** WHAT IS NEEDED **
Only the lines from the top of the data through the line with "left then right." should be repeated, each exactly as written.

** AVAILABLE DATA **
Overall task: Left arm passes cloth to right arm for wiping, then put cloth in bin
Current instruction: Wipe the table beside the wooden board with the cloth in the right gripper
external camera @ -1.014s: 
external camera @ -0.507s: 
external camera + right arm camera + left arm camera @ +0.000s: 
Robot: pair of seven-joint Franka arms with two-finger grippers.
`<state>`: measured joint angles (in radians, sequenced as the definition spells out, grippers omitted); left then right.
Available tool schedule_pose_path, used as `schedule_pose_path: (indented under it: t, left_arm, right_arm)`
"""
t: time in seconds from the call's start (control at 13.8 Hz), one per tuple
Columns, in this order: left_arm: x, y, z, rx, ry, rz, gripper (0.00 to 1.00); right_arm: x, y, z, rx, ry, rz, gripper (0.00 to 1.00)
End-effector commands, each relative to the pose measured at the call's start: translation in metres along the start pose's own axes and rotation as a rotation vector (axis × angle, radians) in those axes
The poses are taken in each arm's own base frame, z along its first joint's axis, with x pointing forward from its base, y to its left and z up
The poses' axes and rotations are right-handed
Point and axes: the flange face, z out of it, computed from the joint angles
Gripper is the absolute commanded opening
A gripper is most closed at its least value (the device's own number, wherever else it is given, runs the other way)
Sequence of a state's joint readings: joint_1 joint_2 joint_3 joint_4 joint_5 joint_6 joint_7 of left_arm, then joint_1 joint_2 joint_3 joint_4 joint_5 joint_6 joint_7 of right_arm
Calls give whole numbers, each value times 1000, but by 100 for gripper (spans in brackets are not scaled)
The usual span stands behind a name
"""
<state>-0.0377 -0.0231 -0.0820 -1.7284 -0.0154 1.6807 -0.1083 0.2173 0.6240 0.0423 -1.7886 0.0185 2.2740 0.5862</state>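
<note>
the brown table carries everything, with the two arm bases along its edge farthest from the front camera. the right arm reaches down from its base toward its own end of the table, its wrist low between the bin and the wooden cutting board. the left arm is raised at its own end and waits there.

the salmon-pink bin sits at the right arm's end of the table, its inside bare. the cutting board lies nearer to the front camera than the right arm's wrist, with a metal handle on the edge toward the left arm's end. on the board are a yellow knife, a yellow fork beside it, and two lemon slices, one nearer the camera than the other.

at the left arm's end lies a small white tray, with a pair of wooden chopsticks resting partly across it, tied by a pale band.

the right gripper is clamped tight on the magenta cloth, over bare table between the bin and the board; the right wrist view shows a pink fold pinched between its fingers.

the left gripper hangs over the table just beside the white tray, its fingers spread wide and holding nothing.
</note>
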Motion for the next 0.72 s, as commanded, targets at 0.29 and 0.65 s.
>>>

** ANSWER SPACE **
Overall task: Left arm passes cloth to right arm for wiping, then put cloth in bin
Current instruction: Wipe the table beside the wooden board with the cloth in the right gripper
external camera @ -1.014s: 
external camera @ -0.507s: 
external camera + right arm camera + left arm camera @ +0.000s: 
Robot: pair of seven-joint Franka arms with two-finger grippers.
`<state>`: measured joint angles (in radians, sequenced as the definition spells out, grippers omitted); left then right.

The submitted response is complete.